U.S. restaurant chain Landry’s announced on Thursday (Jan. 2) that it had been the victim of a malware attack that almost stole customers’ payment data. According to reports, while the malware affected all point-of-sale terminals at Landry’s locations, it was unable to actually steal data from the majority of customers due to the end-to-end encryption technology the chain has employed for years.
Landry’s owns and operates more than 600 chains, including bars, restaurants, hotels, food and beverage outlets, and casinos. These include over 60 different brands, such as Landry's Seafood, Chart House, Saltgrass Steak House, Claim Jumper, Morton's The Steakhouse, Mastro's Restaurants and Rainforest Cafe.
According to a breach notification this week, the malware attack was likely designed to search for and steal customers’ credit card data, including credit card numbers, expiration dates, verification numbers and even the cardholders’ names, in some cases. The only lasting damage came from incidents where the malware affected the card readers used to enter payments for kitchen and bar orders, as well as swipe Landry’s Select Club rewards cards.

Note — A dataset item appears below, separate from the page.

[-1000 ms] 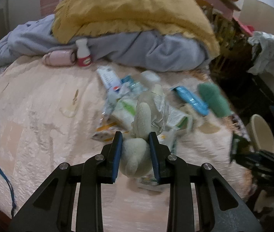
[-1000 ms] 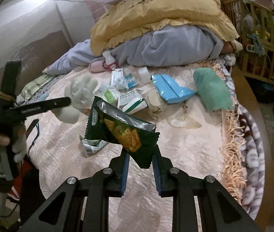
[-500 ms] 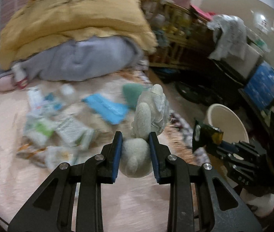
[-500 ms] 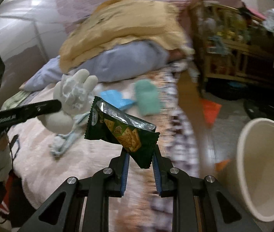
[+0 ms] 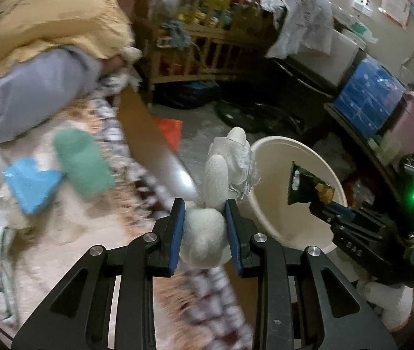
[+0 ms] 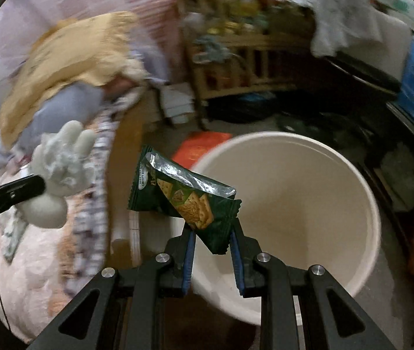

Landry’s said those incidents were rare, and that Select Club rewards cards had not been affected.
Landry’s did not have information as to how many people had been affected, only noting that it has been notifying the customers affected. In some situations, the cardholders’ names were not identified by the malware, Landry’s said.
The firm added that the malware was active between March 13, 2019 and Oct. 17, 2019 for swipe cards, and, in some cases, had been installed as early as Jan. 18, 2019. However, Landry’s assured that it had taken precautions like adding more cybersecurity, and providing more training to waitstaff.
Landry’s urged customers who knew that they’d used a debit or credit card at its locations to stay vigilant, check their card activity for anything suspicious and, if they did find something, report it to law enforcement as soon as possible.